Тогда как в Тюильри образовалась партия роялистов больших, чем сам король, в Пале-Рояле формировалась партия совершенно противоположная и без участия человека, который должен был бы ее возглавить, – партия герцога Орлеанского. Старый солдат Республики, герцог рано набрался опыта, ведя жизнь, исполненную бурных волнений, был образован, умен и дальновиден, хорошо знал эмигрантов и высмеивал их в своем семейном кругу. Он был так рад возможности вернуться на родину, что думал только о том, чтобы обезопасить себя от нападок роялистов, ненавидевших его с той же силой, с какой они ненавидели его отца. В то время как герцог Орлеанский, не ища себе приверженцев, занимался исключительно воспитанием своих детей и собиранием их рассеявшегося состояния, ему тысячами подготавливали приверженцев роялисты, преследуя его своей ненавистью и привлекая к нему внимание революционеров всех мастей.
Итак, справа от короля стоял граф д’Артуа, окруженный недовольными роялистами, а слева – герцог Орлеанский, окруженный недовольными либералами.
В иных краях, несколько оправившись от падения, начинали с осторожностью и без враждебных выпадов объединяться высшие сановники Империи, не сумевшие или не пожелавшие примкнуть к Бурбонам. То были Коленкур, который не получил пэрства, несмотря на заступничество императора России, и держался в тени, весьма сокрушенный невзгодами Франции и оклеветанный из-за похищения герцога Энгиенского; Камбасерес, живший уединенно и принимавший лишь немногих старых друзей; герцоги Бассано (Маре), Кадорский (Шампаньи), Гаэтский (Годен), Ровиго (Савари) и графы Мольен и Лавалетт. Они обсуждали меж собой катастрофу, свидетелями которой стали, со злорадством, дозволительным для проигравших, взирали на трудности, одолевавшие их преемников, и с осторожностью навещали королеву Гортензию, которая вернулась в Париж, дабы отстаивать, под покровительством императора Александра, интересы своих детей. Гортензия недавно потеряла мать, императрицу Жозефину, умершую от простуды, которую подхватила, принимая в Мальмезоне императора Александра. Приветливую и добрую Жозефину единодушно оплакивали все, кто ее знал, оплакивал ее и народ, видевший в этой смерти очередное падение. Итак, одна из двух жен узника Эльбы умерла от горя, а другая удалилась в земли своего отца, без короны и с дитятей без удела, уже почти забывшая мужа, с которым разделяла власть над миром.

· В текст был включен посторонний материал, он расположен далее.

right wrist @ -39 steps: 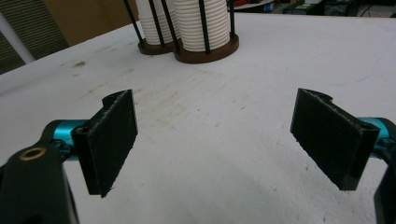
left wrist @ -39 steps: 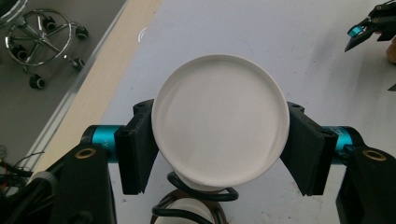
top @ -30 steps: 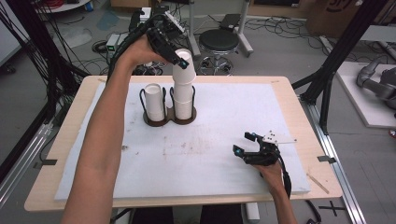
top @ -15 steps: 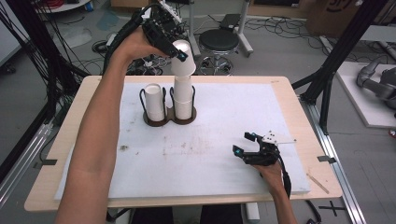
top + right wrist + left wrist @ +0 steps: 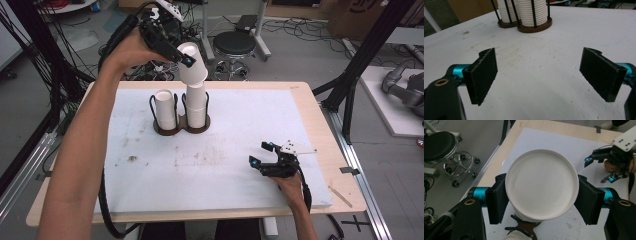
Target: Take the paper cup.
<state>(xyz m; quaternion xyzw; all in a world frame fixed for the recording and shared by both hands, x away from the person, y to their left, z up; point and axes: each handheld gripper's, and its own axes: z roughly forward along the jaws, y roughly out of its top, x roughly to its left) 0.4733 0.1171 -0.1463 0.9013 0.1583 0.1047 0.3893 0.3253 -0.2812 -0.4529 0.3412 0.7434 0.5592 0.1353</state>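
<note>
Nearest, the right tongs [image 5: 263, 154] are rested on the white table [image 5: 240, 125] with jaws spread wide around nothing, while farther off a white cup [image 5: 192, 62] is clamped tilted in the left tongs [image 5: 183, 59], just above the cup stack [image 5: 197, 102] in the holder [image 5: 181, 126].

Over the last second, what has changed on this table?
The left gripper, shut on a white cup, has lifted it higher off the taller stack and tilted it. The right gripper stayed open on the mat; the shorter stack is unchanged.
</note>
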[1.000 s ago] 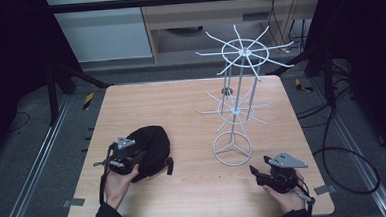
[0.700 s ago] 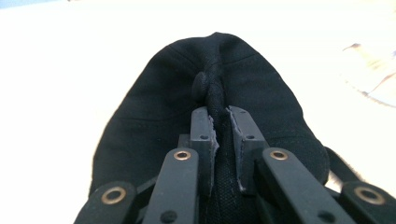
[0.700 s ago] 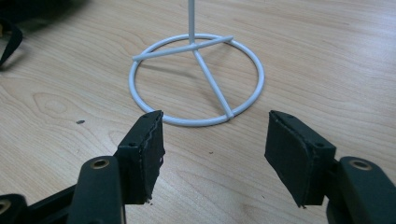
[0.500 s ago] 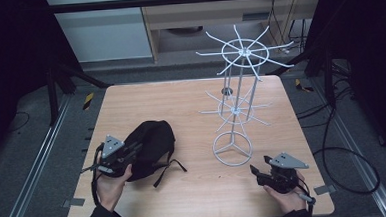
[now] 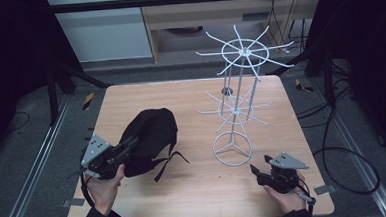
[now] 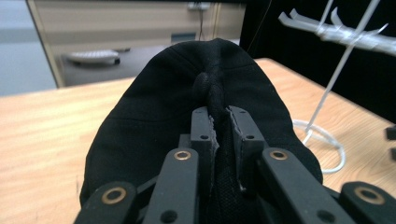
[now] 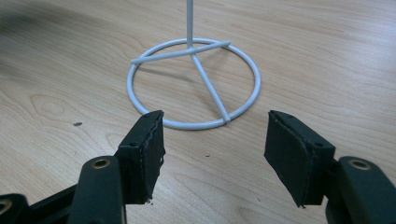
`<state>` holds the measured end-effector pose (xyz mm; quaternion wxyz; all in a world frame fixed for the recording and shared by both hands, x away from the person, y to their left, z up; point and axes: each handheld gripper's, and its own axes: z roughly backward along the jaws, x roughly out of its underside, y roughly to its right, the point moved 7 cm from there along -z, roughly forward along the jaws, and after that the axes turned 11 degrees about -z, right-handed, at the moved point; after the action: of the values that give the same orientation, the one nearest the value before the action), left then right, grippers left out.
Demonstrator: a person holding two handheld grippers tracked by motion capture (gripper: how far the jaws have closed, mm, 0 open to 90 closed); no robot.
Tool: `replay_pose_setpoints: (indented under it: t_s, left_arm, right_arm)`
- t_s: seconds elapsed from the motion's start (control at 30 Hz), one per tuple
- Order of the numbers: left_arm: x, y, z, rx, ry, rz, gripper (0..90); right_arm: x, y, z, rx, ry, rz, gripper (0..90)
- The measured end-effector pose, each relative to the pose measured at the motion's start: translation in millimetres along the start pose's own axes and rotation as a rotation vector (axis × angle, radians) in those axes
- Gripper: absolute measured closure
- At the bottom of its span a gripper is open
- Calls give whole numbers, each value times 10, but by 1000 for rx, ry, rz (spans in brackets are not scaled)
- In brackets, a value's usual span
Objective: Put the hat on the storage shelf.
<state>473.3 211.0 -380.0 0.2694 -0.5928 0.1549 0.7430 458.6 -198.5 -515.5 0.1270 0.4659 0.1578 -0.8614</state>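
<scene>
While pinched at a fold, cap (image 5: pixel 150 141) sits left of rack (image 5: pixel 233 111), partly lifted off worktop (image 5: pixel 195 188) | left gripper (image 6: pixel 219 135) fingers clenched on cap fabric | right gripper (image 7: pixel 212 154) fingers spread, nothing between, just before rack base ring.

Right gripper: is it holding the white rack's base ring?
No, the right gripper stands open with bare table between its jaws, short of the base ring.

Rack (image 6: pixel 336 35) top beyond frame edge
</scene>
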Motion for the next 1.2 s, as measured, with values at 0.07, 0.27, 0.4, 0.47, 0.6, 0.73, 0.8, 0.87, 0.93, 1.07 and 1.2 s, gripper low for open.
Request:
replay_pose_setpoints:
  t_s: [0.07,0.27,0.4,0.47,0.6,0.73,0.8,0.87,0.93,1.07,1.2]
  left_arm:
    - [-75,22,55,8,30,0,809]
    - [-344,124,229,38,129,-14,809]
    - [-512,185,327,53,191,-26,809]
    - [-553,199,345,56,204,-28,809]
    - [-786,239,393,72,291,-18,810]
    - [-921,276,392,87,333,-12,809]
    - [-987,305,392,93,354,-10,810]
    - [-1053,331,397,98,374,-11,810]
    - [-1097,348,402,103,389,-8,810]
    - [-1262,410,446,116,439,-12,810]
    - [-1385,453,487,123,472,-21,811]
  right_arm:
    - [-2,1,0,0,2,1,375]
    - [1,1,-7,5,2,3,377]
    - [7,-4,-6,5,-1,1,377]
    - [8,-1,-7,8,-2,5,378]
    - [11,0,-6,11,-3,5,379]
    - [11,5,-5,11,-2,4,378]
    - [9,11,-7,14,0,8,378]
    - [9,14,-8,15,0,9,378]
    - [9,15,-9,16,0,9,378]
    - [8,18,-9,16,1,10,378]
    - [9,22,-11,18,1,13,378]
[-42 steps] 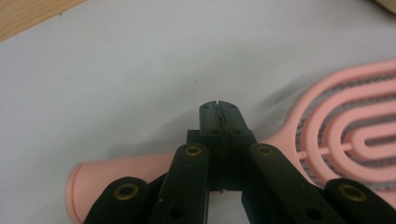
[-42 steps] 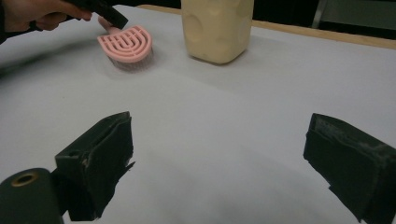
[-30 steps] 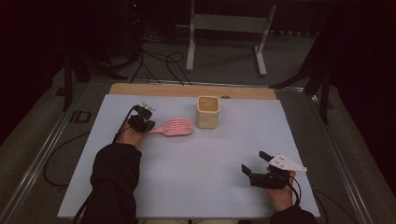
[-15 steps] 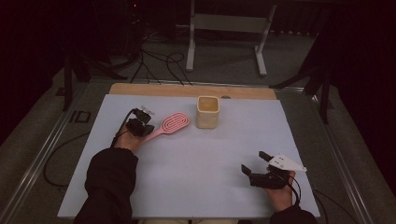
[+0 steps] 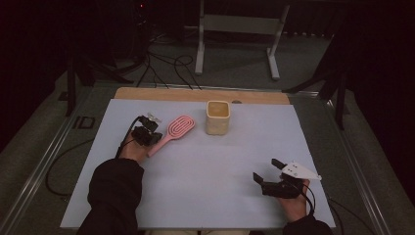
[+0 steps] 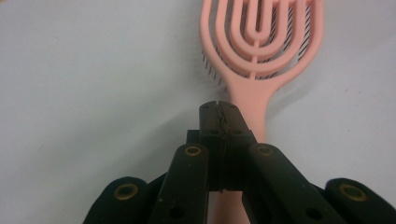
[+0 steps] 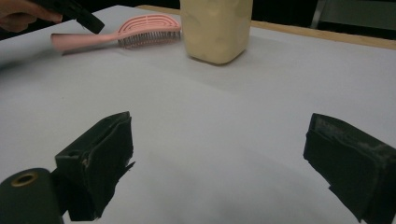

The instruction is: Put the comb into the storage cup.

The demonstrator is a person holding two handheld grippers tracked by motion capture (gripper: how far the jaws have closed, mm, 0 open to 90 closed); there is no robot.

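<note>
A pink hairbrush [image 5: 177, 128] lies slantwise on the pale mat, head toward the far right, handle toward the person's left hand. My left gripper [image 5: 154, 139] is shut, its pads pressed together with nothing between them, its tip right over the brush handle. In the left gripper view the closed jaws of the left gripper [image 6: 219, 111] cover part of the hairbrush's [image 6: 261, 46] handle. A cream square cup [image 5: 218, 117] stands upright just right of the brush head. My right gripper [image 5: 267, 170] rests open and empty near the front right. In the right gripper view the right gripper [image 7: 219, 163] faces the cup [image 7: 215, 28] and the hairbrush [image 7: 140, 29].
The pale mat [image 5: 220, 161] covers the table, with a wooden strip [image 5: 195, 94] along its far edge. Beyond the table a metal stand [image 5: 237, 24] and cables [image 5: 166, 63] lie on the floor. Metal rails run along both sides of the table.
The brush has turned from lying crosswise to a slant, its head swinging away and its handle toward the person. The left gripper shifted slightly with it. The right gripper stayed put.
</note>
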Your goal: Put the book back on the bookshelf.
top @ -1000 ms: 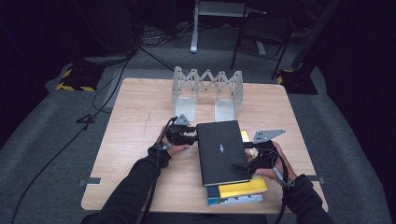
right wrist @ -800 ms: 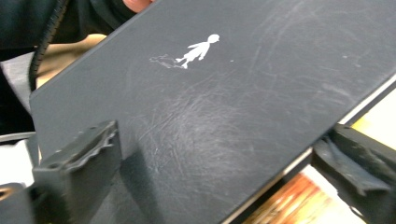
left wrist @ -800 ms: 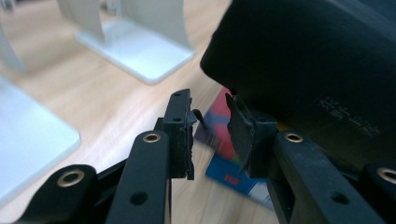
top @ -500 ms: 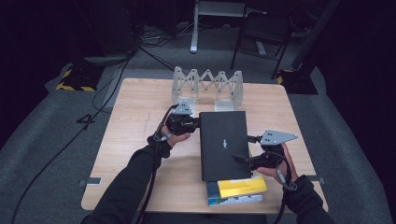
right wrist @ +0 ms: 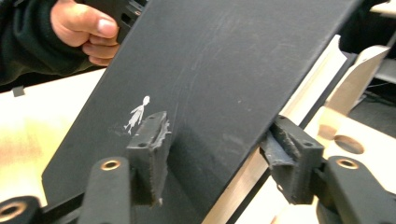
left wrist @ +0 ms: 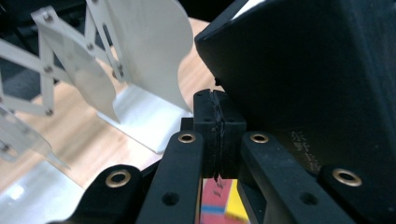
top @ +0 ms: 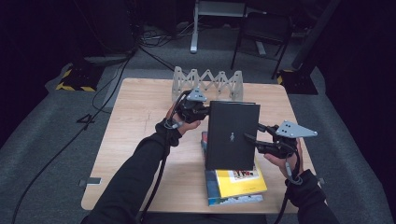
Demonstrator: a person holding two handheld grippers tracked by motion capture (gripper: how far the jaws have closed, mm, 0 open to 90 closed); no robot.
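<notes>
Books: 1 black (top: 232, 135), 2 stacked (top: 236, 184), 2 claws.

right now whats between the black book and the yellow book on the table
Nothing but air at the raised far end: in the high view the black book is tilted up off the yellow book, its near edge apparently still over the stack; contact there is unclear.

3 books are counted: 1 black book (top: 232, 135) raised, 2 stacked on the table (top: 140, 121); 1 white folding rack (top: 208, 81); 2 grippers are seen.
</notes>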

В Париж также прибыли Сульт, лишившийся командной должности и неосмотрительно выражавший свое недовольство; Массена, забывший о несправедливостях Наполеона перед лицом несчастий Франции, – оскорбленный тем, что его сочли иностранцем, нуждавшимся в натурализации, он жил уединенно и тихо и не ходил в Тюильри за своей долей почестей, обеспеченной всем маршалам; наконец, Даву, который гордился своей обороной Гамбурга, вовсе не тревожился о болтовне роялистов и неприятельских генералов и удалился в имение Савиньи, где трудился над мемуарами.